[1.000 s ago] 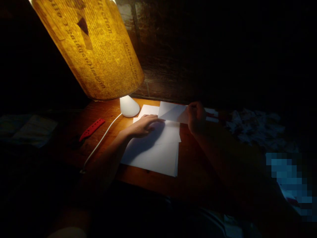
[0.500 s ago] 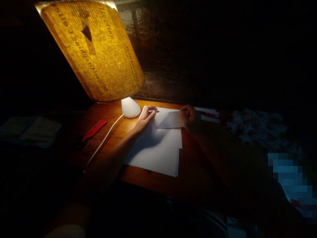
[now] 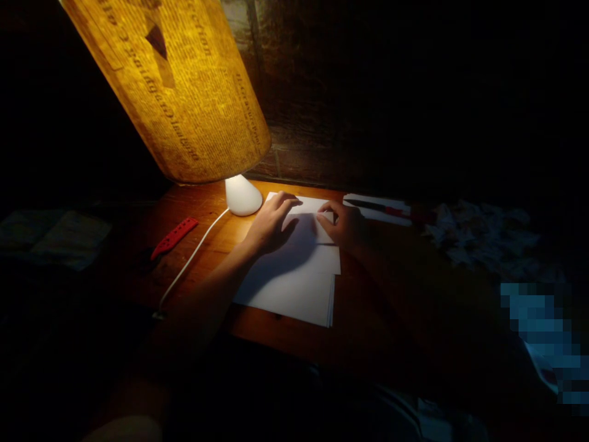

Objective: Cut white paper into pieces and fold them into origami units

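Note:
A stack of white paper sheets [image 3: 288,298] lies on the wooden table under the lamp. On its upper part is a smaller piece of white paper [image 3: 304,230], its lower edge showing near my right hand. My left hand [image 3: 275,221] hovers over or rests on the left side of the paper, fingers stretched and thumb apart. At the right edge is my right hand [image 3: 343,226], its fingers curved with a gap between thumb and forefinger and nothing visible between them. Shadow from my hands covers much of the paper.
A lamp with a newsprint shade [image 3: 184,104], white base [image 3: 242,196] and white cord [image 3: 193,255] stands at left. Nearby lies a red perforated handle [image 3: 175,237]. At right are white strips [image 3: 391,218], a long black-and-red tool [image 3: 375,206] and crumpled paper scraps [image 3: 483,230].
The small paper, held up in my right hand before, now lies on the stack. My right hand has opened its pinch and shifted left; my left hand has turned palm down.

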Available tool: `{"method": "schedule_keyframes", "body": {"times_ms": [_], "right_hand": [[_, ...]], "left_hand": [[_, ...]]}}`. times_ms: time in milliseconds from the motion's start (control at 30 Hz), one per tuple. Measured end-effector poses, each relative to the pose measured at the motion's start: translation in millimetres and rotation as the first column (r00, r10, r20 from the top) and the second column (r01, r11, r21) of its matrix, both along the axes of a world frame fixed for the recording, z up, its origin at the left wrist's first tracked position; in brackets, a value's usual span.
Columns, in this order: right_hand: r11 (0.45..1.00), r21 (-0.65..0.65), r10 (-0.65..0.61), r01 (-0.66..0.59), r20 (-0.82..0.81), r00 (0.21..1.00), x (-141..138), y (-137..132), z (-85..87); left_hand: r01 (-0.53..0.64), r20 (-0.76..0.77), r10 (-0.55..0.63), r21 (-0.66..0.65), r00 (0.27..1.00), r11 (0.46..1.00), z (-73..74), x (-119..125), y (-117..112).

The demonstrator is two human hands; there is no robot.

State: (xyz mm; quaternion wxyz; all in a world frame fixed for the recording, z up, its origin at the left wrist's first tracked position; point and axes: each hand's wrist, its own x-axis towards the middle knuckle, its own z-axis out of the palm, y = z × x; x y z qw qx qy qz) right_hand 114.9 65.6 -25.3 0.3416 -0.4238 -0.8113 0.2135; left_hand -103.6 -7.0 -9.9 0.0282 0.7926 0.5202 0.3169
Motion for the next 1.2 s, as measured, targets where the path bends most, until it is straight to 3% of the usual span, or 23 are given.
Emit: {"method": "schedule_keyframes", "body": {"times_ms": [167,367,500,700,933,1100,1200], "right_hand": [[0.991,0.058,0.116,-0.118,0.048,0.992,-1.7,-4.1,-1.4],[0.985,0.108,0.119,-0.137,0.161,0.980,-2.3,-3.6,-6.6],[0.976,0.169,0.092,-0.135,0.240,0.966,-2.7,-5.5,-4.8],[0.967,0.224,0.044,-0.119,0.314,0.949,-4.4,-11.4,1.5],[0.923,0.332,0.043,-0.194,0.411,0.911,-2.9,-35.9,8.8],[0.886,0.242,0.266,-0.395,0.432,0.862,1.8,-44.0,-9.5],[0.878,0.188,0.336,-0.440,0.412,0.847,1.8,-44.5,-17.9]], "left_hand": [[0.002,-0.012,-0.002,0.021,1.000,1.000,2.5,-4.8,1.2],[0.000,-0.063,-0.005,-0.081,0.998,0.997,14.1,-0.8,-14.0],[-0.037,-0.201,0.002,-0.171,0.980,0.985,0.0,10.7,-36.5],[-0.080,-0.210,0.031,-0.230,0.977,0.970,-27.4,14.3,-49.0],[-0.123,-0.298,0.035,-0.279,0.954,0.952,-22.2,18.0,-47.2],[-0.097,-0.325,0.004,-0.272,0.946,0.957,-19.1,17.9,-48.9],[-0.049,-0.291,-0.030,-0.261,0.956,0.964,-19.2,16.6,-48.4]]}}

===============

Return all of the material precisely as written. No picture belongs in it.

[1.000 s ago] 
[0.500 s ago] 
[now] 

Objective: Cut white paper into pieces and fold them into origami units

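Note:
A stack of white paper sheets [image 3: 288,298] lies on the wooden table under the lamp. On its upper part is a smaller piece of white paper [image 3: 304,230], its lower edge showing near my right hand. My left hand [image 3: 275,221] hovers over or rests on the left side of the paper, fingers stretched and thumb apart. At the right edge is my right hand [image 3: 343,226], its fingers curved with a gap between thumb and forefinger and nothing visible between them. Shadow from my hands covers much of the paper.
A lamp with a newsprint shade [image 3: 184,104], white base [image 3: 242,196] and white cord [image 3: 193,255] stands at left. Nearby lies a red perforated handle [image 3: 175,237]. At right are white strips [image 3: 391,218], a long black-and-red tool [image 3: 375,206] and crumpled paper scraps [image 3: 483,230].
The small paper, held up in my right hand before, now lies on the stack. My right hand has opened its pinch and shifted left; my left hand has turned palm down.
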
Available tool: `{"method": "schedule_keyframes", "body": {"times_ms": [_], "right_hand": [[_, ...]], "left_hand": [[_, ...]]}}`. times_ms: time in milliseconds from the motion's start (control at 30 Hz), one per tuple. Measured end-effector poses, each relative to the pose measured at the motion's start: translation in millimetres and rotation as the first column (r00, r10, r20 from the top) and the second column (r01, r11, r21) of its matrix, both along the axes of a world frame fixed for the recording, z up, its origin at the left wrist's first tracked position; in brackets, a value's usual span.
Columns, in this order: right_hand: r11 (0.45..1.00), r21 (-0.65..0.65), r10 (-0.65..0.61), r01 (-0.66..0.59), r20 (-0.82..0.81), r00 (0.21..1.00), x (-141..138), y (-137..132), z (-85..87); left_hand: r01 (-0.53..0.64), r20 (-0.76..0.77), r10 (-0.55..0.63), r21 (-0.66..0.65), r00 (0.27..1.00), r11 (0.46..1.00), z (-73..74), x (-119..125), y (-117..112).

The demonstrator is two human hands; there is no robot.

State: (xyz mm; quaternion wxyz; all in a world frame fixed for the recording, z up, its origin at the left wrist's first tracked position; point and axes: each hand's wrist, its own x-axis towards the middle knuckle, its own z-axis out of the palm, y = z × x; x y z qw qx qy qz) right_hand 114.9 65.6 -25.3 0.3416 -0.4238 -0.8113 0.2135; left_hand -103.6 -7.0 -9.9 0.0282 0.7926 0.5202 0.3169
Motion for the next 1.2 s, as measured, targets where the path bends most, until it is straight to 3% of the usual span, or 23 are given.
Emit: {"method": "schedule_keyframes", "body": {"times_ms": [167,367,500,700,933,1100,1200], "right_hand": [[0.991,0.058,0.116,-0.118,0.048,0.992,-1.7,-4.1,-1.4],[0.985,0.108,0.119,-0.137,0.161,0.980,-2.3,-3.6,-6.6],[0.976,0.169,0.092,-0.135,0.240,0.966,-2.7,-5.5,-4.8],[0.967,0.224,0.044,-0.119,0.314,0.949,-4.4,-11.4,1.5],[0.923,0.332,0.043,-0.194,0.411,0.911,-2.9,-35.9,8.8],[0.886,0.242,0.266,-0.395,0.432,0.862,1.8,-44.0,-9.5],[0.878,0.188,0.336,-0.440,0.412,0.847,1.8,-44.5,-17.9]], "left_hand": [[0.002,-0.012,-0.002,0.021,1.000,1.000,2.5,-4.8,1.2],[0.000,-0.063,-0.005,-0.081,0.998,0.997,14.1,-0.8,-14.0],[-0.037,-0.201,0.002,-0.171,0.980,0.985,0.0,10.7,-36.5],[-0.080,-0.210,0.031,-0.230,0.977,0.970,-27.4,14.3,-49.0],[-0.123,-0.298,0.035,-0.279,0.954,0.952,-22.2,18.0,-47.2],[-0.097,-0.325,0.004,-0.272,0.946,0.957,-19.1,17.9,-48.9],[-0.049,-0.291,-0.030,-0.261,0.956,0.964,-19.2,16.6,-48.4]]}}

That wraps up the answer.